* **YOUR OBJECTIVE**
Output only the lines below that start at the line containing "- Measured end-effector" and end at the line containing "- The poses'", with both ends kept.

* **STORED DATA**
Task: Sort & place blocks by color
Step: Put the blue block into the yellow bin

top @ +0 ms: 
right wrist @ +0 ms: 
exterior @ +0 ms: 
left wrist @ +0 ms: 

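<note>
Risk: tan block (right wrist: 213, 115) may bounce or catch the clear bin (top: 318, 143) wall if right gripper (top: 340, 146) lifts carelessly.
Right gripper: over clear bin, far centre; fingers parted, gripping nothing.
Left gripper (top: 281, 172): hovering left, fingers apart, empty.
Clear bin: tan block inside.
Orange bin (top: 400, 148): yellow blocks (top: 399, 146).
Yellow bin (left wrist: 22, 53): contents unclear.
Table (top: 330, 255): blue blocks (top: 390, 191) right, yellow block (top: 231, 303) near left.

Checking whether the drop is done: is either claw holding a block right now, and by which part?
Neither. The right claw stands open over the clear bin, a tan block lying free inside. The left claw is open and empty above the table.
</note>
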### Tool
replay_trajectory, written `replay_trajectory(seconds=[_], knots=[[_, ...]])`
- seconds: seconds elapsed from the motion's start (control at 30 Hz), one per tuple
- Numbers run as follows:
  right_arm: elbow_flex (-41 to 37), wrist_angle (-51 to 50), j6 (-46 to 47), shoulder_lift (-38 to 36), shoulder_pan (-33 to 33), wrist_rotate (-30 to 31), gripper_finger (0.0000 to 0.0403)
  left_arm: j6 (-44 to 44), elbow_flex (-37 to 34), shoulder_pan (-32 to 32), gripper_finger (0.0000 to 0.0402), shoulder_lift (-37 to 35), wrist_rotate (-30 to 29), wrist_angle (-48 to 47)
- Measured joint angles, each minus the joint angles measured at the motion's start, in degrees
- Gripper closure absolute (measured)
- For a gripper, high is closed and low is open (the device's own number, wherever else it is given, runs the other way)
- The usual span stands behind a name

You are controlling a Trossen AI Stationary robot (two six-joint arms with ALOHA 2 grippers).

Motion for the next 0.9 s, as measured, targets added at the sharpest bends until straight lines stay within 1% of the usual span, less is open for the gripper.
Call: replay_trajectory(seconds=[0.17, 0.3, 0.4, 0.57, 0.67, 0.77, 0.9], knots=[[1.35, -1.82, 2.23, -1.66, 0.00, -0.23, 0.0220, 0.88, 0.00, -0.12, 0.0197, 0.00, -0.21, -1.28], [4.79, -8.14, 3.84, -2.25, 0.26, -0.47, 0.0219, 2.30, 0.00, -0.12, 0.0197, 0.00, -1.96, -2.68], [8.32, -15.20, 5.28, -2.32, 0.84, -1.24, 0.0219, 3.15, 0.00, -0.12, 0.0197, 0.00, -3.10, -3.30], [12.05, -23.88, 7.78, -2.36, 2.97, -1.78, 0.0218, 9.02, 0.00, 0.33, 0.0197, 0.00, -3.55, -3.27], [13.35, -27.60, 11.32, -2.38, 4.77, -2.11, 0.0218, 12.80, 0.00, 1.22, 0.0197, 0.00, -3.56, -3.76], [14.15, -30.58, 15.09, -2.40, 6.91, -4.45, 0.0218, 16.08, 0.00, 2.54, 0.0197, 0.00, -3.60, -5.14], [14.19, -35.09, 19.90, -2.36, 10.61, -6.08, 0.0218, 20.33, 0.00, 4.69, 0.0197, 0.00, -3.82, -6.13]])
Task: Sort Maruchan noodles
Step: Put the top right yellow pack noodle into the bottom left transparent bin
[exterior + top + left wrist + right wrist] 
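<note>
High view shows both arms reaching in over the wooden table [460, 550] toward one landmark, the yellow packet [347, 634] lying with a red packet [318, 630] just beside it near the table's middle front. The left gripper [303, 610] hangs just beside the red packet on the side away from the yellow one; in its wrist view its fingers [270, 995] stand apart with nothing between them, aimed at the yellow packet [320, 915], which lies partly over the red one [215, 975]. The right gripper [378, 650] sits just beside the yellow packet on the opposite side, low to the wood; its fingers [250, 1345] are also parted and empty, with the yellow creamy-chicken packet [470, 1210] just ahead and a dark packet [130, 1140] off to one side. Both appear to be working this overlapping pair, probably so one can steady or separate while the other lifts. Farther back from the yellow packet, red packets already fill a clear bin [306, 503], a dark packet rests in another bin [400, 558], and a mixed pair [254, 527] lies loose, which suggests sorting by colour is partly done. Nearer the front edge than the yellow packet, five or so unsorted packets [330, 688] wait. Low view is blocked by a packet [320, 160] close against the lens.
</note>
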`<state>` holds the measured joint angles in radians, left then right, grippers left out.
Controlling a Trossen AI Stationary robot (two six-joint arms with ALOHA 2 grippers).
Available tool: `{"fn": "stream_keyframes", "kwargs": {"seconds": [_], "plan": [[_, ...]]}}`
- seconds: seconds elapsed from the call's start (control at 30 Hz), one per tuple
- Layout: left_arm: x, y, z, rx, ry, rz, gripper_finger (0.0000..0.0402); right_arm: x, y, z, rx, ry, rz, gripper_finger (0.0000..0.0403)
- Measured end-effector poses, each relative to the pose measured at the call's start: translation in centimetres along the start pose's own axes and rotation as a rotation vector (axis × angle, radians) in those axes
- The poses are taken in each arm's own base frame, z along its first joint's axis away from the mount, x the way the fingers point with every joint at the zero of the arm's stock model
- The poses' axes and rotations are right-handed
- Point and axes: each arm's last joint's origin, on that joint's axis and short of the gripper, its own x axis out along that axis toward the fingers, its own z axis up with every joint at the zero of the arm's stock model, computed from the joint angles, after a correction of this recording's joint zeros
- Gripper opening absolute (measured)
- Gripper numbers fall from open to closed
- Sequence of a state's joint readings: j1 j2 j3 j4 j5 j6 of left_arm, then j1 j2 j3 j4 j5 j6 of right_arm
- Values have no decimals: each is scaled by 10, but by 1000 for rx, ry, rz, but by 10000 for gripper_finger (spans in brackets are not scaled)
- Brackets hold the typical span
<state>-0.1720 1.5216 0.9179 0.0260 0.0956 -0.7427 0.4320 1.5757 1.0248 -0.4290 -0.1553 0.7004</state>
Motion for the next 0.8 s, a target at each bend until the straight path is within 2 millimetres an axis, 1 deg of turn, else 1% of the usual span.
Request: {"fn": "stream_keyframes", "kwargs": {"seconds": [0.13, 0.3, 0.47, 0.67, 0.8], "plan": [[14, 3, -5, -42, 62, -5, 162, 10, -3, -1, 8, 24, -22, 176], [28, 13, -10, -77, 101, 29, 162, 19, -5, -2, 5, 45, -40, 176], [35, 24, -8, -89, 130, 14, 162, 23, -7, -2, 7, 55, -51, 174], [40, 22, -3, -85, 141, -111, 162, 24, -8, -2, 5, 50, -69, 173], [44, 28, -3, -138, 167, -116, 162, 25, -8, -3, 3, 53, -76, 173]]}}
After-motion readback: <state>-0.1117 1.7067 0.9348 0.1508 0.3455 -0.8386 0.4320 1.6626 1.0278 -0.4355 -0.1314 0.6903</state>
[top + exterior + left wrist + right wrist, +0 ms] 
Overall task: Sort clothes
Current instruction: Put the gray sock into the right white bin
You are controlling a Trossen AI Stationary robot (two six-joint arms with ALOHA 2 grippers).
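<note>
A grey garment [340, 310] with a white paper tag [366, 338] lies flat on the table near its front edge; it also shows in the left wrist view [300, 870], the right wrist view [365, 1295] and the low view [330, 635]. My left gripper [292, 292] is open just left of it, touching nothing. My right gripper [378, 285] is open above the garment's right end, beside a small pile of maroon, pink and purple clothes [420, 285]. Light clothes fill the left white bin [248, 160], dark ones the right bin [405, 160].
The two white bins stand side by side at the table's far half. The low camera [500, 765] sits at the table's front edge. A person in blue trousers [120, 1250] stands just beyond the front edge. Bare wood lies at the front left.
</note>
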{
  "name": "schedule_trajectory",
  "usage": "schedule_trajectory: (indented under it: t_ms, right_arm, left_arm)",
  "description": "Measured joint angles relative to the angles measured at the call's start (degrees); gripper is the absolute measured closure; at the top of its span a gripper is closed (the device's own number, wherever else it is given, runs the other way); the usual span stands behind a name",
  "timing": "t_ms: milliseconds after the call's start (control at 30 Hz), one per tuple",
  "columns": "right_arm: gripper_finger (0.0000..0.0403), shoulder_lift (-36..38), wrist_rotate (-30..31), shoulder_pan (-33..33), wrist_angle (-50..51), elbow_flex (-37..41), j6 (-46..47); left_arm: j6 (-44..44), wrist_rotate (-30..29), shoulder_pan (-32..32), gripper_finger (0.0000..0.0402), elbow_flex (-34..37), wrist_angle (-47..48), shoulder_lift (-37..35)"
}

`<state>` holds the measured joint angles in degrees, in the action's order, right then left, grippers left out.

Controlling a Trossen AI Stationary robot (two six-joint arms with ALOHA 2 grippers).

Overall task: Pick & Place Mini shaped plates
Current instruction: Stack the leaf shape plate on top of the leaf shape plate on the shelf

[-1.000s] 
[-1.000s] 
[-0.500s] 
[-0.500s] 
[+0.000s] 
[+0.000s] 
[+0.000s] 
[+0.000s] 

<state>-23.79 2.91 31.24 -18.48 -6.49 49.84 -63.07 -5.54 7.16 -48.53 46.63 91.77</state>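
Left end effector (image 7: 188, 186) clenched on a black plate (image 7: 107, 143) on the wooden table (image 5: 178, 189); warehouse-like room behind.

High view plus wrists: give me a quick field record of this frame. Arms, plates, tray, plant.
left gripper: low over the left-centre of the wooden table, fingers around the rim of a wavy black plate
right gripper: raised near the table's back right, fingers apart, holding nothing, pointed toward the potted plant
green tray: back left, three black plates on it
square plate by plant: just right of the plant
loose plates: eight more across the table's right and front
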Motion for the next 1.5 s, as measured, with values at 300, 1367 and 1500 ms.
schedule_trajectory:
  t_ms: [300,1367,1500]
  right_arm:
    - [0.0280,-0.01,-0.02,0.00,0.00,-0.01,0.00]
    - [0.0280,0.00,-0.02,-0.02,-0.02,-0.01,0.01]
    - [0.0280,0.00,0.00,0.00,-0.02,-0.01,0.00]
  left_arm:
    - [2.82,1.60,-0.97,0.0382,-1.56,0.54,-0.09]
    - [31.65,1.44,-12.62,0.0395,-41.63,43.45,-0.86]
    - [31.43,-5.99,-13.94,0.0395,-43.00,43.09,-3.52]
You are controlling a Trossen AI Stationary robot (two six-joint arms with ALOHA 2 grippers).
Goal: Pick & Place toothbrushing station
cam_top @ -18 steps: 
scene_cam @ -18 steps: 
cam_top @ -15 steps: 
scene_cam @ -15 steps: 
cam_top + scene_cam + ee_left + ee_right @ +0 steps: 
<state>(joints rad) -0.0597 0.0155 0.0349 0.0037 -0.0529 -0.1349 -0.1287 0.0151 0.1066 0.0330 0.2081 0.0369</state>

* **THE ANSWER**
- Measured end-effector poses, each relative to the pose measured at the call's start: translation in centimetres along the start pose's own axes and rotation as a rotation vector (axis × angle, radians) in those axes
- The poses are taken in each arm's own base frame, z along its first joint's axis away from the mount, x the way the fingers point with every joint at the zero of the arm's stock model
- The poses' axes and rotations are right-handed

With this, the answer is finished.